A fast, in-process reverse proxy for AWS S3 and IBM Cloud Object Storage, built on Cloudflare's pingora. It exposes a Python interface so you can plug in your own credential fetching, request signing, and authorization logic without touching the Rust core.
Note: This project is under active development. APIs are likely to change before 1.0.
- High-Level Documentation
- Detailed Documentation
- Code Documentation (cargo doc)
- Changelog
- Contributing
Object storage backends like IBM COS assign one endpoint and one set of credentials per storage instance, which may contain many buckets. Managing credentials and endpoints across instances becomes cumbersome, especially when clients expect a single uniform endpoint.

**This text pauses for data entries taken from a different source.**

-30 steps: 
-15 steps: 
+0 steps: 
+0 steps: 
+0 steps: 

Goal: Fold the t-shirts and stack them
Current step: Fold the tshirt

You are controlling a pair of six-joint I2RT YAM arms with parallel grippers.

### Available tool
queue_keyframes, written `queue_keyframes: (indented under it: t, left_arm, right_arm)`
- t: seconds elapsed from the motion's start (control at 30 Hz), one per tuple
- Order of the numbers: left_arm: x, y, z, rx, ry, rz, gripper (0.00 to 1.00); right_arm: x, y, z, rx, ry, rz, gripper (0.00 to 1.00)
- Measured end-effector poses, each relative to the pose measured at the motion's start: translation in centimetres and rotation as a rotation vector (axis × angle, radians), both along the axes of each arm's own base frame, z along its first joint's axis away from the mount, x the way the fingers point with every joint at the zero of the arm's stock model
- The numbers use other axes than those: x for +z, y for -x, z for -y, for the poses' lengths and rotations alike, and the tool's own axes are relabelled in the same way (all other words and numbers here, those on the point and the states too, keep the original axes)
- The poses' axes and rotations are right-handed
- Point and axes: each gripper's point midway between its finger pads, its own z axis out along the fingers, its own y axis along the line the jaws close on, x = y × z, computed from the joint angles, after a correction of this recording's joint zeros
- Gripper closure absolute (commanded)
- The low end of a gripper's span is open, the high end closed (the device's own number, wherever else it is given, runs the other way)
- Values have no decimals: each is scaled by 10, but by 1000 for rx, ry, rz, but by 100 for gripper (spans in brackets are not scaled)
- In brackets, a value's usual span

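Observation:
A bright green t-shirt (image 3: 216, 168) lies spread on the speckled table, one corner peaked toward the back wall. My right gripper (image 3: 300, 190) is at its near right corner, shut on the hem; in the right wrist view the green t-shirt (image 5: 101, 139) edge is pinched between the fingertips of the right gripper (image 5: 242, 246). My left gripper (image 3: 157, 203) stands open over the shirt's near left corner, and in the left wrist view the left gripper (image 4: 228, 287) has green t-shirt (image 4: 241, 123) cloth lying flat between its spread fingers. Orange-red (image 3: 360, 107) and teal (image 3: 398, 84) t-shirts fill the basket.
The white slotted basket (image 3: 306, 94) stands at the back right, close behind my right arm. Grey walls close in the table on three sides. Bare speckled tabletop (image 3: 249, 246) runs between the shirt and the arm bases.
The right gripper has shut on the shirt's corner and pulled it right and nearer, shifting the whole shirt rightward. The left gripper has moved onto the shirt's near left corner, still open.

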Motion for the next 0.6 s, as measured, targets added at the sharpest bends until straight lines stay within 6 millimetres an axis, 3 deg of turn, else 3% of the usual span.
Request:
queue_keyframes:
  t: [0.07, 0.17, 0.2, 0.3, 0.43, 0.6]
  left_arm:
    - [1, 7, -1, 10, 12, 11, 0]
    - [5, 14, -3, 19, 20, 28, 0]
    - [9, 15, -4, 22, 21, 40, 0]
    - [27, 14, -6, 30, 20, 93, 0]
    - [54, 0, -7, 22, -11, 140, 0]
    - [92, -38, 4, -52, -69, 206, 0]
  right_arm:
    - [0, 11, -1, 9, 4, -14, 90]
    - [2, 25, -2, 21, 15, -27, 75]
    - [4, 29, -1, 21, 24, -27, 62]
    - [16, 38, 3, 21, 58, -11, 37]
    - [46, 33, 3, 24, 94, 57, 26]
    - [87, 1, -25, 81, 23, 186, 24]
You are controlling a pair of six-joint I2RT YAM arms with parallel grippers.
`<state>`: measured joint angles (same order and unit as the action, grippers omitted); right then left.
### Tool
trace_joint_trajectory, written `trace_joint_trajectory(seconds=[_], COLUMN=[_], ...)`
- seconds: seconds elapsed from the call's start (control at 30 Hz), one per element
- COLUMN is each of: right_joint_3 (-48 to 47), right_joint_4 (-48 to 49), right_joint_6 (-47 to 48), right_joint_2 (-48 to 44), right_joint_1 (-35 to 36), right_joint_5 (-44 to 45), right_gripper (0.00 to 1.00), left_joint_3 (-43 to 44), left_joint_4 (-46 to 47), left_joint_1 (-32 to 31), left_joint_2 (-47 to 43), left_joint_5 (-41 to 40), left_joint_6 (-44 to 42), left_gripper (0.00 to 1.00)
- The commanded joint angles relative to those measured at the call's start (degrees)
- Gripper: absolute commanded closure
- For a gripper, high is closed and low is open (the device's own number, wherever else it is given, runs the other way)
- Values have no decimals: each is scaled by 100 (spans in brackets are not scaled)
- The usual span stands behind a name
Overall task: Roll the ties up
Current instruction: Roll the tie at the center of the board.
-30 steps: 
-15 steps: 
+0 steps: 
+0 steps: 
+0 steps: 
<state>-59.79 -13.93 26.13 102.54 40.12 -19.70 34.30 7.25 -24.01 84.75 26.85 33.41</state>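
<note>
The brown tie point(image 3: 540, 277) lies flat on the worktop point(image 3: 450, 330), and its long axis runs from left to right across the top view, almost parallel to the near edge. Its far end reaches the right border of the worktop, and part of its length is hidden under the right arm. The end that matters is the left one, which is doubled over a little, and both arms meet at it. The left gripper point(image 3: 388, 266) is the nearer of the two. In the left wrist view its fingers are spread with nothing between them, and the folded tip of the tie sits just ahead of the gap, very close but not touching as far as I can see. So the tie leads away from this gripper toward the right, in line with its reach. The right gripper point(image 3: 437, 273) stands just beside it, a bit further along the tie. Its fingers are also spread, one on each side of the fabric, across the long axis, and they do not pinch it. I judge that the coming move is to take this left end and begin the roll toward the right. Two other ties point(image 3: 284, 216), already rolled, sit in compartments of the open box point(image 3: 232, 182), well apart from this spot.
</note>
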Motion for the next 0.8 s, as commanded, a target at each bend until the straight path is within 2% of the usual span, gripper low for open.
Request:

This proxy solves that by:
- Translating path-style requests (
http://proxy/bucket/key) to virtual-hosted-style (https://bucket.s3.region.host/key) on the way out. - Re-signing requests with the correct backend credentials, so clients only need one keypair pointed at the proxy.
- Calling your Python functions for credential lookup and request authorization, with TTL-based caching.
- Compatible with any AWS S3-compatible client: aws-cli, boto3, polars, spark, datafusion, presto, trino, ...
- Normalises differences between S3-compatible backends so clients work regardless of whether the backend is AWS S3, MinIO, Garage, or IBM COS (see Backend compatibility below).
- Decouples frontend authentication (what the client sends) from backend authentication (what the storage expects).
- Python callables for credential fetching, HMAC key lookup, and per-request authorization.
- TTL-based credential and authorization caching.
- HTTP and HTTPS frontends (HTTPS supports HTTP/2).
- Configurable thread count and per-URL request counting.
- Presigned URL support with configurable max-usage limiting.
- Built-in Prometheus metrics endpoint (
/metrics) — on by default, opt-out via--no-default-features.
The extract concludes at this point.